Issue with pointer math in C

I have a question, I've started to learn pointers today and something weird came up: according to my guide, by adding 1 to the created pointer the program will go tho the next variable in the memory. it is seen when the address of point + 1 is printed, but when I try it to print the value of *(point + 1) it just prints the address of d?

  int d = 5;
    int e = 12;
    int *point = &d;
    printf("\n\n%u %i\n%u", point, *point, point + 1);
    printf("\n%i", *(point + 1));

why is that happening? btw I'm using codeblocks

Upvotes: 2

Views: 130

Answers (4)

cmaster - reinstate monica
cmaster - reinstate monica

Reputation: 40604

This is the technical answer, as the language lawyer answer has already been given.

Your mistake is, that you misinterpreted "the next variable". What was meant is "the data contained in whatever variable happens to be next in memory", what you understood was "the next variable I defined".

These two memory places, however, have nothing, absolutely nothing to do with each other. The compiler can place anything next to d. It can be the next variable you define, but it can just as well be the return address for the function, a saved register value, some garbage produced by writing some short across parts of a float, etc. The only thing that you can not expect to happen when you access *(point + 1) is a segfault, because there will be at least one more return address on the stack, which means that there must be memory behind point + 1.

It is not without reason, that dereferencing point + 1 invokes undefined behavior according to the standard.

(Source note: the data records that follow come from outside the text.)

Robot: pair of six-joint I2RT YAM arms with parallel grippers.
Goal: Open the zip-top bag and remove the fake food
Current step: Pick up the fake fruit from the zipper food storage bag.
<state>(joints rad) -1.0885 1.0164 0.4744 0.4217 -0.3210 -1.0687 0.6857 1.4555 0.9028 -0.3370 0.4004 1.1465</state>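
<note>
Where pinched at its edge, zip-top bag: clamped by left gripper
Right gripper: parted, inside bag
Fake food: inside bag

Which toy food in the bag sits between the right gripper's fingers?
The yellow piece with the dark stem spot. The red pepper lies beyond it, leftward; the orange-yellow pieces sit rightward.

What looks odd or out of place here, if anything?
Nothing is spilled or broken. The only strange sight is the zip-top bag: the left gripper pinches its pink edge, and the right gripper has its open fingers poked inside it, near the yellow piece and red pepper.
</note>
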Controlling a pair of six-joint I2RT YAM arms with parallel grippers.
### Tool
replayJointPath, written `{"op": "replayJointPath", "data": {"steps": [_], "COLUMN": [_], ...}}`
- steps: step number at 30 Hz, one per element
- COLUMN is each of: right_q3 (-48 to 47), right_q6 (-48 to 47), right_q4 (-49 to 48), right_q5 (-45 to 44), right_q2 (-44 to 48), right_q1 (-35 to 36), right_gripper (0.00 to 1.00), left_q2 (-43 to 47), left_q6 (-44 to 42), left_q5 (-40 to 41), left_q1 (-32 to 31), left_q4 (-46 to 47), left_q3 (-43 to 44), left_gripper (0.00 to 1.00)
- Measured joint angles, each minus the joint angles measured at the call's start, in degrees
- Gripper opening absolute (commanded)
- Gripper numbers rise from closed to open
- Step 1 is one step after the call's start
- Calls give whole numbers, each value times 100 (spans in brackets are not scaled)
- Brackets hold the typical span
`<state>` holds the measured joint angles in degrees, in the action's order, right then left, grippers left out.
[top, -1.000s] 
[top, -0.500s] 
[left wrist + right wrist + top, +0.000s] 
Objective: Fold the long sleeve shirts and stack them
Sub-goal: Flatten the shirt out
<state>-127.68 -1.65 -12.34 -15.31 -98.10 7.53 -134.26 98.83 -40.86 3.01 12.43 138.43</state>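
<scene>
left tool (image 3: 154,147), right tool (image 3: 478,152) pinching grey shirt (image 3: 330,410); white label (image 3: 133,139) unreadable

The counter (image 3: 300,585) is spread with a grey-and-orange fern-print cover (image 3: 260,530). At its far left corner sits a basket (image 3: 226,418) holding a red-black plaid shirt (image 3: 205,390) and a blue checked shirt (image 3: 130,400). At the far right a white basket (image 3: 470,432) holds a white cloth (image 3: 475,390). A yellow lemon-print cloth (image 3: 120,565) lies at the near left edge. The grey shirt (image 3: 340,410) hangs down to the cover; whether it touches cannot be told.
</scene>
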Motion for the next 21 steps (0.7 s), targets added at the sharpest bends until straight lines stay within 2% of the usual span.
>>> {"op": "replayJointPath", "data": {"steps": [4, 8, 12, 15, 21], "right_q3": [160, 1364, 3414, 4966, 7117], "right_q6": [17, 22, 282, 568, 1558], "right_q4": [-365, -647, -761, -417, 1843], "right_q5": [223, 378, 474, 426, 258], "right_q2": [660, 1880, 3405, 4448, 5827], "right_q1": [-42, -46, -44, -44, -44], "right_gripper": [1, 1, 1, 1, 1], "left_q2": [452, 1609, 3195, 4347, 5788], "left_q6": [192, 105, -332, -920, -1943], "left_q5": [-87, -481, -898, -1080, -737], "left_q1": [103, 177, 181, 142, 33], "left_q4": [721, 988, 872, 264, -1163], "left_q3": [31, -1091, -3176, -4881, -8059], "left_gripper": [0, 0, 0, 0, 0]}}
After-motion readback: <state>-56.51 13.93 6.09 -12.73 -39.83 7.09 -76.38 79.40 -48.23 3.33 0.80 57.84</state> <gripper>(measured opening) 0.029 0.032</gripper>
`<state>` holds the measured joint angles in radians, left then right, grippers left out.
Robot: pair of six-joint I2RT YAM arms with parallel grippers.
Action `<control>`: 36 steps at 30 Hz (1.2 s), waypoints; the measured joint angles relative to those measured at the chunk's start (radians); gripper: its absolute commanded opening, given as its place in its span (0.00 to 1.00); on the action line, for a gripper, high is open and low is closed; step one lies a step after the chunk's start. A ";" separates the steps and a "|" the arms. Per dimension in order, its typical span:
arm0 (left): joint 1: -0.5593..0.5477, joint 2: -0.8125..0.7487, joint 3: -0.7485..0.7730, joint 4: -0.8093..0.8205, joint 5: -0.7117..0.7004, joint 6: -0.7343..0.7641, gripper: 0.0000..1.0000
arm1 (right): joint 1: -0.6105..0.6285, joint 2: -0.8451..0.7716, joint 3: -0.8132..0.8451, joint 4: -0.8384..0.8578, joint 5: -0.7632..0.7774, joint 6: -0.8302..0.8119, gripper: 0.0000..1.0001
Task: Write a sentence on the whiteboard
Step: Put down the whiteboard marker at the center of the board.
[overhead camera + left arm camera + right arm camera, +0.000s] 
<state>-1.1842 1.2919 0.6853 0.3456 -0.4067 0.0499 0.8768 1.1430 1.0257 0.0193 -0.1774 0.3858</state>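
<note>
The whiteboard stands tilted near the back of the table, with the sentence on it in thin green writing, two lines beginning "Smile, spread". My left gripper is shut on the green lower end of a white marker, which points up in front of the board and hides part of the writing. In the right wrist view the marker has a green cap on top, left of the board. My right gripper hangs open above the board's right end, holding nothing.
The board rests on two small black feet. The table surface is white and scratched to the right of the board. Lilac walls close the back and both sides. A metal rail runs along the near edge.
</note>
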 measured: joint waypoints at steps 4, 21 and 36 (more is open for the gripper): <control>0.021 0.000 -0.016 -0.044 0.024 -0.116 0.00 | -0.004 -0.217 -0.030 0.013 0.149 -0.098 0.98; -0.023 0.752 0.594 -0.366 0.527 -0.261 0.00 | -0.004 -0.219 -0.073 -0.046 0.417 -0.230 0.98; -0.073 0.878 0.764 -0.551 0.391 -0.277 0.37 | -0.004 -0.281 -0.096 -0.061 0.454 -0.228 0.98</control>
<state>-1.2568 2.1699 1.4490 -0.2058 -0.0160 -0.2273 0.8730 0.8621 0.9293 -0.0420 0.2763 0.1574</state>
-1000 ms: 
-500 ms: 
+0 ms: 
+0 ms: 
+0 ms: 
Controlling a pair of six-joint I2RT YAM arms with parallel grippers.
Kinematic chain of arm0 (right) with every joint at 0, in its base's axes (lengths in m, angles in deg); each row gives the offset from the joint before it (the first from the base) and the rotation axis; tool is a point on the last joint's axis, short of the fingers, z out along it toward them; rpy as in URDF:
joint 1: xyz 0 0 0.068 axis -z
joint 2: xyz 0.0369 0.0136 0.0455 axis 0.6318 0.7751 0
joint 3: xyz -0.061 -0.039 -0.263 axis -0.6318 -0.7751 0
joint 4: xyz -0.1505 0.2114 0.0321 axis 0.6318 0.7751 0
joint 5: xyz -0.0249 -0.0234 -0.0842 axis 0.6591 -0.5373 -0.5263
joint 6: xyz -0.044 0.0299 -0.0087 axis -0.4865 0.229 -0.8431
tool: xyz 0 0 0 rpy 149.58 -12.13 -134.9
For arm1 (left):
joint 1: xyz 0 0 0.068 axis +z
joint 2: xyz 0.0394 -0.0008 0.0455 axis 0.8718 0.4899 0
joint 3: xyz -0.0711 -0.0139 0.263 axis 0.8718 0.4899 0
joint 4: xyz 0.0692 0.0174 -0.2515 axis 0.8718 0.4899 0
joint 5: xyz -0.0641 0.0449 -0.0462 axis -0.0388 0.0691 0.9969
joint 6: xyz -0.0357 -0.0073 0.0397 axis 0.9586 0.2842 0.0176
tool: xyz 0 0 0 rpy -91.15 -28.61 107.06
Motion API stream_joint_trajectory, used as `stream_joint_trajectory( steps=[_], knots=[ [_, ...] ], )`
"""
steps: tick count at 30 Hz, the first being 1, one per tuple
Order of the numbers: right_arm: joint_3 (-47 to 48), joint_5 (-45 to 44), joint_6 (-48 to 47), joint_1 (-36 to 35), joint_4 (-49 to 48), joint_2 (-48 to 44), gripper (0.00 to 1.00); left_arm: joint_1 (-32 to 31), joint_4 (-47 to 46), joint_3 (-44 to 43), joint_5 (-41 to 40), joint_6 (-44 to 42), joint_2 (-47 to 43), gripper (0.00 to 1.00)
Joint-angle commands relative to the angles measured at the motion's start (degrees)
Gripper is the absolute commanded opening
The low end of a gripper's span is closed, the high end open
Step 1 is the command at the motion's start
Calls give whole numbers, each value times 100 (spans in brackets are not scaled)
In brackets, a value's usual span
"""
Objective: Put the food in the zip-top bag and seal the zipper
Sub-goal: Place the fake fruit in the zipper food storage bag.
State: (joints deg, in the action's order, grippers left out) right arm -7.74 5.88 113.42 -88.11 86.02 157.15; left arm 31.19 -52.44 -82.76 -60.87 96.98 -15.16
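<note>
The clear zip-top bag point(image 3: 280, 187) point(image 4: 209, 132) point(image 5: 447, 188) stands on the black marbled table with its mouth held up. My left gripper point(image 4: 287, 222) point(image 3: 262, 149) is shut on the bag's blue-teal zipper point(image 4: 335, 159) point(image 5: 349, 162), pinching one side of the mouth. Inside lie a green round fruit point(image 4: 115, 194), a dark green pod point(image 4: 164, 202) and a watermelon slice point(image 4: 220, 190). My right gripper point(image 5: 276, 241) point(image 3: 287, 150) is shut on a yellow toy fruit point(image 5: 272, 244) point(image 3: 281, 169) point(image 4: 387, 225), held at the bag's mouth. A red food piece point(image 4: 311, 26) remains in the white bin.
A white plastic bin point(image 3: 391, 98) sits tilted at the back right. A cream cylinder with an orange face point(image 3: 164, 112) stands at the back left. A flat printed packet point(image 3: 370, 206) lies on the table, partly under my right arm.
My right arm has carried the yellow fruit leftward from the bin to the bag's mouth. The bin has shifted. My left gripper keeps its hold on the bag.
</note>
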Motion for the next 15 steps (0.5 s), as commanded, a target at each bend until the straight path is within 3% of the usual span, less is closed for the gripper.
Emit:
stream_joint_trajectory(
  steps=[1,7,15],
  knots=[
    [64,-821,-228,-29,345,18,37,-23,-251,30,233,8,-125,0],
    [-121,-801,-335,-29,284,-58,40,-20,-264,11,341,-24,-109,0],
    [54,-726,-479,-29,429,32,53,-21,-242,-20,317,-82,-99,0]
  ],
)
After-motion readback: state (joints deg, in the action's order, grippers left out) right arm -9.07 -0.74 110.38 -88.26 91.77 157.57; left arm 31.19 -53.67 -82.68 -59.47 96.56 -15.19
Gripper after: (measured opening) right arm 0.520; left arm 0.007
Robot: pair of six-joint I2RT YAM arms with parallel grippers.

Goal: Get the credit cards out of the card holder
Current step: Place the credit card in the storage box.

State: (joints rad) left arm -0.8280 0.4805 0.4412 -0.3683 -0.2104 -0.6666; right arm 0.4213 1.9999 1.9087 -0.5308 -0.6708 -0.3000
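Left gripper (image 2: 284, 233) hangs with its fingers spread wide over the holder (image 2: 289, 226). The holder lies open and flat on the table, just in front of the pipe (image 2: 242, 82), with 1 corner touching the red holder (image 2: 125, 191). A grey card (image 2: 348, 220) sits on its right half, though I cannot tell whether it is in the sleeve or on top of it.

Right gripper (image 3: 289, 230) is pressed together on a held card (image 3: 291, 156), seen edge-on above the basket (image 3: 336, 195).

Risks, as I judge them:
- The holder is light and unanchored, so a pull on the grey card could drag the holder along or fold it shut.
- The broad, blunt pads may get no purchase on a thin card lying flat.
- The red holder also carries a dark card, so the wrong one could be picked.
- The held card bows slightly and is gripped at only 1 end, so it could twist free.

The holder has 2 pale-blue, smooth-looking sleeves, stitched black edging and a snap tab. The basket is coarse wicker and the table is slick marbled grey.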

Note, that it has some consequences that you invoke undefined behavior: The compiler is allowed to optimize anything away which it can prove to invoke undefined behavior or relies on it. As such, it is perfectly entitled to just throw out the second printf() call, or to call system(/*command to install some nifty little program from a botnet farmer*/).

Upvotes: 2

Elliott Frisch
Elliott Frisch

Reputation: 201429

Your example is off, I think you really wanted to use an array. Perhaps, like this

int d[2];
d[0] = 5;
d[1] = 12;
int *point = d;
printf("%i %i %i\n", point, *point, *(point + 1));

Which outputs (when I run it) -

2271936 5 12

You should have read the comments on that link! On Windows 7 anyway, you can do it this way....

int i = 5;
int *point = &i;
int myInt = 12;
printf("%i %i %i\n", point, *point, *(point + 1));

Which outputs

2271936 5 12

Upvotes: 2

Marco A.
Marco A.

Reputation: 43662

Your problem is: you're advancing a pointer with

point + 1

this is undefined behavior in C because point is just a pointer to an integer not an array of integers and you're asking the next value... no-one (except the operating system) knows what's in the next integer cell after the one you're pointing... and so: undefined data and undefined behavior.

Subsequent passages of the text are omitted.